Правда, по теории г-на Дюринга, и в хозяйственной коммуне стоимость хозяйственных вещей может измеряться тоже только затраченным рабочим временем, но при этом рабочее время каждого заранее будет расцениваться совершенно одинаково, всякое рабочее время будет считаться совершенно равноценным без исключения и принципиально, и притом — без необходимости выводить сначала какую-либо среднюю величину. И вот пусть теперь читатель сравнит этот радикальный уравнительный социализм с туманным представлением Маркса, будто чье-либо рабочее время само по себе имеет большую стоимость, чем рабочее время другого лица, потому что в первом из них сгущено большее количество среднего рабочего времени, — представлением, от которого Маркс не в силах освободиться из-за унаследованного им способа мышления образованных классов, которому должно казаться чудовищным признание, что рабочее время тачечника и рабочее время архитектора экономически совершенно равноценны!

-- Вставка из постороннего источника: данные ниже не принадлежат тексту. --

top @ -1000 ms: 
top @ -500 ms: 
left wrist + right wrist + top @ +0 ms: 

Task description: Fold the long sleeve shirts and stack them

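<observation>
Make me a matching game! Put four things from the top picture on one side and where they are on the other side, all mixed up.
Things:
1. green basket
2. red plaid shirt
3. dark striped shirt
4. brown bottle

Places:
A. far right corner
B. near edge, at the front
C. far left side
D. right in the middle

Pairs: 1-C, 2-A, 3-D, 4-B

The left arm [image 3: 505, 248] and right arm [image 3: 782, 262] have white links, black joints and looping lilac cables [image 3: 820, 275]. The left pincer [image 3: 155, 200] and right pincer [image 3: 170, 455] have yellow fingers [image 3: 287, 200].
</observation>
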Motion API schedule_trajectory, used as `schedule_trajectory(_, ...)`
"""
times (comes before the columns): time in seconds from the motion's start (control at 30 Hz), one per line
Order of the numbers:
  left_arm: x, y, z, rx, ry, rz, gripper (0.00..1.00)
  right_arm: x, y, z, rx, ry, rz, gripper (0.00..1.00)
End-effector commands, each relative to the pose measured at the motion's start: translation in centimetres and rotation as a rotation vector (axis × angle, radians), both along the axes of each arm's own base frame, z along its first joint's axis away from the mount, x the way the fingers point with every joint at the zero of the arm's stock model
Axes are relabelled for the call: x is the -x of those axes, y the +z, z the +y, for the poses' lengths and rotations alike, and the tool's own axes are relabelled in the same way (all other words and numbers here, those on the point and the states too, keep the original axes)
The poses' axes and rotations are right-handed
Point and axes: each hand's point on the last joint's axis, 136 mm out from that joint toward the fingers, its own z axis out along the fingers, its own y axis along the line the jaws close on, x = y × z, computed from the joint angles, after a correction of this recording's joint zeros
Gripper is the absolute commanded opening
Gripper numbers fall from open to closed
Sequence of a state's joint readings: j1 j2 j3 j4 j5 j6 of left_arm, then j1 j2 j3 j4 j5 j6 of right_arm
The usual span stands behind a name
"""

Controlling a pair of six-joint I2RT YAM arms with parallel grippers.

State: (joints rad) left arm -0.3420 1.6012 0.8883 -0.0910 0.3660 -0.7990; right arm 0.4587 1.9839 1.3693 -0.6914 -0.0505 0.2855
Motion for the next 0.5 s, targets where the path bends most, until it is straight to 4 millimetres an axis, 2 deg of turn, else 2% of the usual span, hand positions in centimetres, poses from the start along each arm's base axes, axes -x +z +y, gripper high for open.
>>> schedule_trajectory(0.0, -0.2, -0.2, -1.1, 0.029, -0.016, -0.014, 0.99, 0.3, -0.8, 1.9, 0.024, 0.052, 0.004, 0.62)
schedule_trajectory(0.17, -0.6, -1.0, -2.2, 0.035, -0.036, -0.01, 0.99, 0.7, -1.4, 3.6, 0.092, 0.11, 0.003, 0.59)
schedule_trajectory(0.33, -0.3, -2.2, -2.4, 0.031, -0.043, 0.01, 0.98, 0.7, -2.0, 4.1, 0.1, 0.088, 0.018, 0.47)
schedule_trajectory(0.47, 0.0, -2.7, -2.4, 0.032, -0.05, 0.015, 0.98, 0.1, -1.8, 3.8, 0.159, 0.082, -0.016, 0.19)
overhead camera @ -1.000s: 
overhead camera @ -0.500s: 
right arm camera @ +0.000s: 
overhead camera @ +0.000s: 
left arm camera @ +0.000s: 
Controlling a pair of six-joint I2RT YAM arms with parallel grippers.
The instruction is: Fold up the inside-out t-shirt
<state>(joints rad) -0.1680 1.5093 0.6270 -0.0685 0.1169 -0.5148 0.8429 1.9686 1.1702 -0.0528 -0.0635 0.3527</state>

Беда только в том, что Маркс делает к приведенному выше месту в «Капитале» маленькое примечание: «Читатель должен иметь в виду, что здесь речь идет не о заработной плате , или стоимости, которую рабочий получает, например, за один рабочий день, а о стоимости товаров , в которой овеществляется его рабочий день» [124] . Маркс, словно предчувствуя своего Дюринга, сам, следовательно, предостерегает против применения приведенных положений хотя бы даже к заработной плате, выплачиваемой за сложный труд в нынешнем обществе. И если г-н Дюринг, не довольствуясь тем, что он все-таки это делает, вдобавок характеризует еще приведенные выше положения как те основные начала, согласно которым Маркс якобы хочет регулировать распределение жизненных средств в социалистически организованном обществе, — то это просто бесстыдная подтасовка, подобную которой можно встретить разве только у разбойников пера.
124
См. настоящее издание, т. 23, стр. 53.
Присмотримся, однако, несколько ближе к дюринговскому учению о равноценности. Всякое рабочее время совершенно равноценно: рабочее время тачечника, как и рабочее время архитектора. Таким образом, рабочее время, а следовательно, и самый труд имеют стоимость. Но ведь труд есть созидатель всех стоимостей. Только он один придает предметам, находимым нами в природе, стоимость в экономическом смысле. Сама стоимость есть не что иное, как выражение овеществленного в каком-либо предмете общественно необходимого человеческого труда. Следовательно, труд не может иметь никакой стоимости. Говорить о стоимости труда и пытаться определить ее — это все равно, что говорить о стоимости самой стоимости или пытаться определить вес не какого-нибудь тяжелого тела, а самой тяжести. Г-н Дюринг разделывается с такими людьми, как Оуэн, Сен-Симон и Фурье, называя их социальными алхимиками. Но когда он мудрит над стоимостью рабочего времени, т. е. над стоимостью труда, то он этим доказывает, что стоит сам еще гораздо ниже действительных алхимиков. Пусть читатель теперь сам судит о дерзости, с какой г-н Дюринг подсовывает Марксу утверждение, будто рабочее время одного человека само по себе имеет большую стоимость, чем рабочее время другого, и будто рабочее время, а стало быть и труд, обладает стоимостью, — пусть читатель сам судит о дерзости, с какой это приписывается Марксу, который впервые показал, что труд не может иметь стоимости и почему именно не может иметь ее!